People prefer digital banks over crypto wallets: Can a 9% return on holdings change reality?
Summary
A recent study shows that while traditional digital wallets like Apple Pay and PayPal are considered intuitive by 75% of US adults, only 13% feel the same way about Web3 crypto wallets, highlighting a structural usability gap. This difference is partly due to crypto wallets exposing complex concepts like seed phrases and gas fees, leading to lower adoption among lower-income users who face high fees in existing transactional corridors.
To address this, two major efforts are underway: Aave launched a savings app offering up to 9% APY with balance protection, abstracting away DeFi complexity through a custodial interface that mimics a traditional high-yield savings account. Simultaneously, Mastercard expanded its Crypto Credential system to allow self-custody wallets on Polygon to use verified usernames instead of complex hex addresses, borrowing UX patterns from Web2 payments.

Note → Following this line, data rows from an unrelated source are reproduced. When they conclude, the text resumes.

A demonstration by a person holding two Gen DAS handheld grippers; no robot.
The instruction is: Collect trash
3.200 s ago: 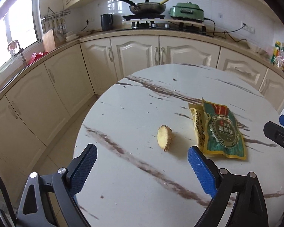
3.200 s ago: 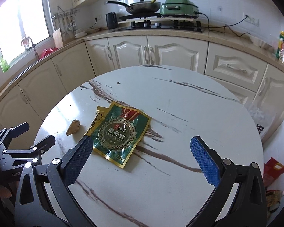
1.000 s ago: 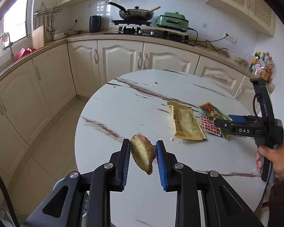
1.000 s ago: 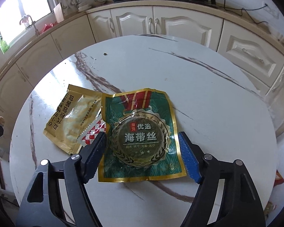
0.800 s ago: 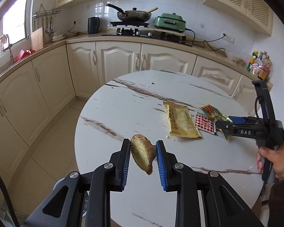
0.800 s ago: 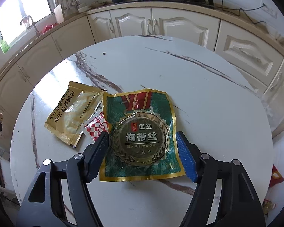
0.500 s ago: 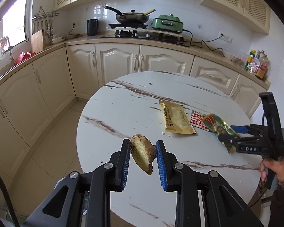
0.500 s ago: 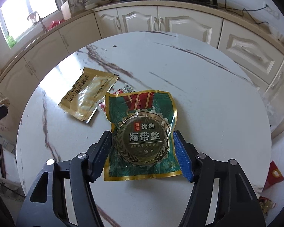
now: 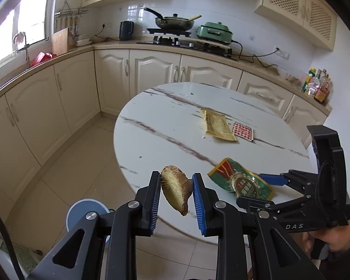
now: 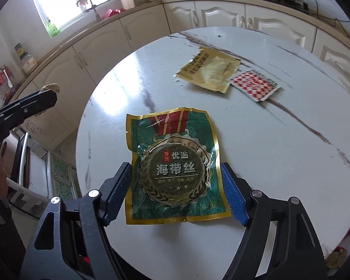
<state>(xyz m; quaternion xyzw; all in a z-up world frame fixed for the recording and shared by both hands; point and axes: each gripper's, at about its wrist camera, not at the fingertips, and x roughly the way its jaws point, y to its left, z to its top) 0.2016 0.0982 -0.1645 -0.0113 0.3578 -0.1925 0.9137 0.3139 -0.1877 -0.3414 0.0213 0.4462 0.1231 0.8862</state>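
Your left gripper (image 9: 176,192) is closed on the piece of ginger (image 9: 175,190), which hangs between the blue pads, lifted off and just past the near edge of the round marble table (image 9: 156,137); keep that pinch steady, because the piece is irregular and I judge it could turn or slip if you relax. To the right of it, your right gripper (image 10: 175,192) has the green seaweed packet (image 10: 173,165) between its fingers, closed against the two side edges. The packet looks bowed and raised from the table, but the grip is only on thin edges, so I think it may slide out. Carry it slowly and keep it level. Further right on the table, still to collect, lie the gold sachet (image 10: 208,71) and the small red-checked sachet (image 10: 254,85), just beside each other. No trash bin can be identified with certainty in these views, so look for it before you move.
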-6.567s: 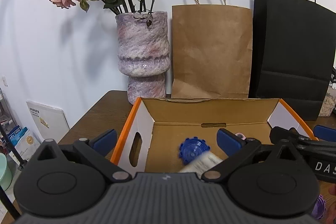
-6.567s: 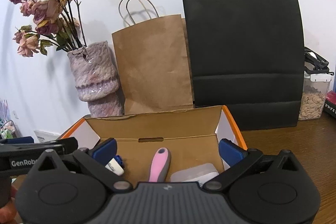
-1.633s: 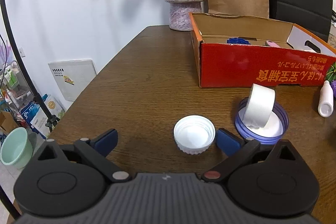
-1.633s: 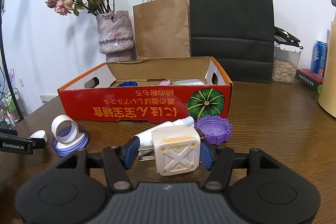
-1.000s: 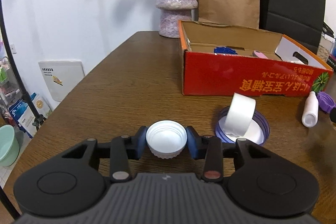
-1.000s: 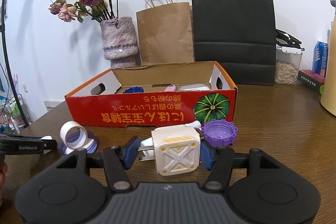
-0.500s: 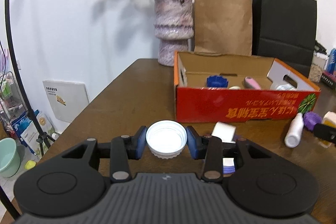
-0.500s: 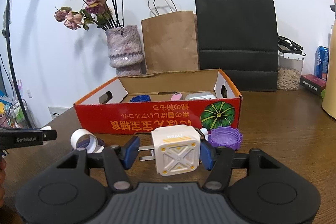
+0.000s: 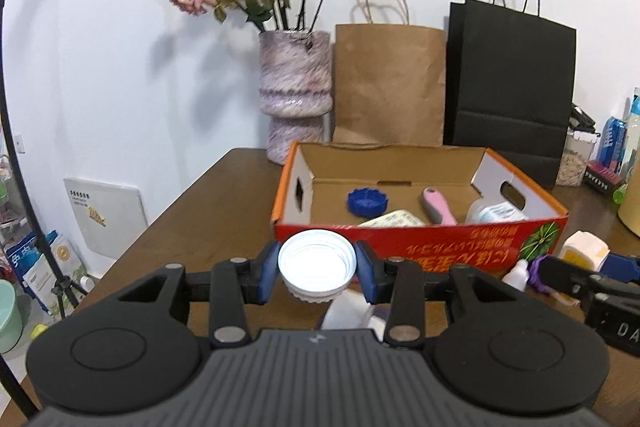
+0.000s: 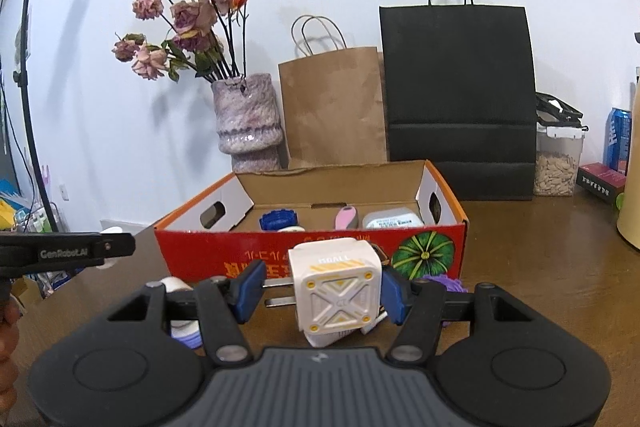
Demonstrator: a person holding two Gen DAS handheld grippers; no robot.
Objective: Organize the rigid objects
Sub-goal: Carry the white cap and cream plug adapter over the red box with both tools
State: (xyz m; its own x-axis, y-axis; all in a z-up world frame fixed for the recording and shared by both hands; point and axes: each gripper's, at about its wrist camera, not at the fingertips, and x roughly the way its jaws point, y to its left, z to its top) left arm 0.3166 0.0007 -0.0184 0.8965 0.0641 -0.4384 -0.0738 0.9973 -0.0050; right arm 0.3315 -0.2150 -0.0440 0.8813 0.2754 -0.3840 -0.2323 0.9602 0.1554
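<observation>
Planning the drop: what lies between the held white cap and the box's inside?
Only the box's red front wall, seen in the left wrist view beyond the white cap.

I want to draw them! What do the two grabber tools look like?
Both match: the left gripper and right gripper have matte black bodies with two round discs, a ribbed grey middle, black linkage bars with silver rivets, and blue-padded jaws. White "GenRobot.AI" lettering runs along the side.

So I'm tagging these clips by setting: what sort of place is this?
Probably a home or a small studio. A wooden table against a plain wall bears a vase of dried roses, paper shopping bags and a jar of seeds; a light stand hints at filming.
</observation>
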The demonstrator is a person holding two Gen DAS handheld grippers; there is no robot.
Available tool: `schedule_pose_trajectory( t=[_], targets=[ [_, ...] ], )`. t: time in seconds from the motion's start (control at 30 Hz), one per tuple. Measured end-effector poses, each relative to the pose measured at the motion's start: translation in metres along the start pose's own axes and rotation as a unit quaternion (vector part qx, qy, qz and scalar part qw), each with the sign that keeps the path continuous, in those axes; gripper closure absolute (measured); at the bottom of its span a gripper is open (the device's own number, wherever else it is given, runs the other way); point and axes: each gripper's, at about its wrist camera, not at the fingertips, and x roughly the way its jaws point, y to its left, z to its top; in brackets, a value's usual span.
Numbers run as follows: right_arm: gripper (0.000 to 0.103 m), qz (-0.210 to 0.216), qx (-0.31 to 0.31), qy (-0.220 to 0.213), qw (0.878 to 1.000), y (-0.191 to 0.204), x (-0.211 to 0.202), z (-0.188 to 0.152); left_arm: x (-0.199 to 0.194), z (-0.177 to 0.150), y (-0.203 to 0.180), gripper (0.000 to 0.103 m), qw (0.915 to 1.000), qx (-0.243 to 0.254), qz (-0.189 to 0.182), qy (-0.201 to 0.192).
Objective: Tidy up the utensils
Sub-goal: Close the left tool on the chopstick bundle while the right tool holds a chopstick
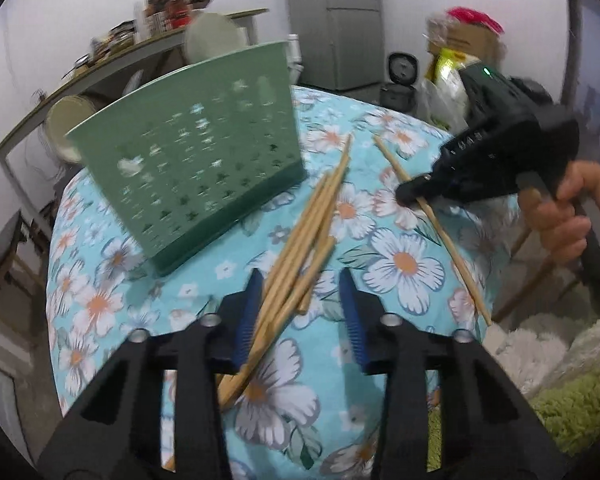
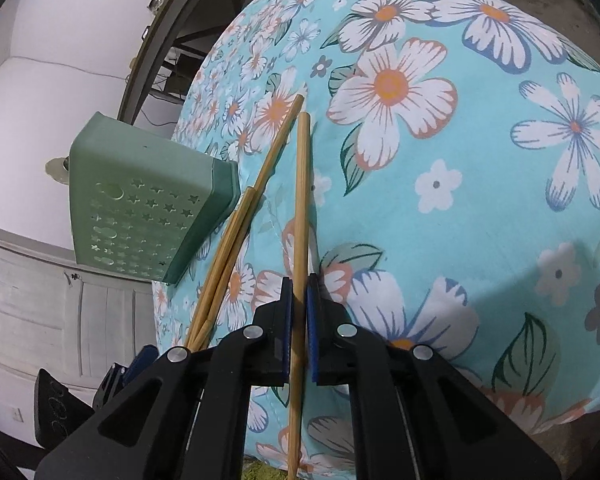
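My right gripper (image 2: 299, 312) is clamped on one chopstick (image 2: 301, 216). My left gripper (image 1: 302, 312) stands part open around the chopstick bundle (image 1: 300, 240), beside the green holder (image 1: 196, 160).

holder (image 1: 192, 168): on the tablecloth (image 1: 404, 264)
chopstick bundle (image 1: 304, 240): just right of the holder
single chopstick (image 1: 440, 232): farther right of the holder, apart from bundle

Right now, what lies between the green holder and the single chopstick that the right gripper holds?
In the right wrist view, a bundle of chopsticks lies on the floral cloth between the green holder and the single chopstick in the right gripper.
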Motion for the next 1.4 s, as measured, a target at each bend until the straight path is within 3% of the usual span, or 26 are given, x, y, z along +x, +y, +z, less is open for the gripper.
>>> schedule_pose_trajectory(
  t=[0.2,0.6,1.17,1.4],
  targets=[
    [0.096,0.005,0.005,-0.001,1.000,-0.002,-0.001,-0.001,0.021,0.013,-0.012,0.083,0.9986,0.049,-0.013,0.015],
    [0.096,0.008,0.007,-0.001,1.000,-0.004,-0.002,-0.004,0.051,0.021,-0.023,0.094,0.9957,0.082,-0.007,0.043],
    [0.097,0.000,0.014,0.003,1.000,-0.001,-0.004,-0.001,0.069,0.026,-0.019,0.094,0.9924,0.103,-0.014,0.066],
    [0.097,0.000,0.016,0.003,1.000,-0.001,-0.002,-0.001,0.063,0.029,-0.018,0.095,0.9935,0.098,-0.013,0.057]
  ],
)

Both approaches trade some decentralization promises for mainstream legibility and ease of use. The core question remains whether better UX and high yields can overcome the fundamental cognitive barrier for the 87% who find Web3 wallets non-intuitive, or if the adoption ceiling is determined by whether the underlying Web3 offering provides value that traditional finance cannot match once regulatory or convenience trade-offs are considered.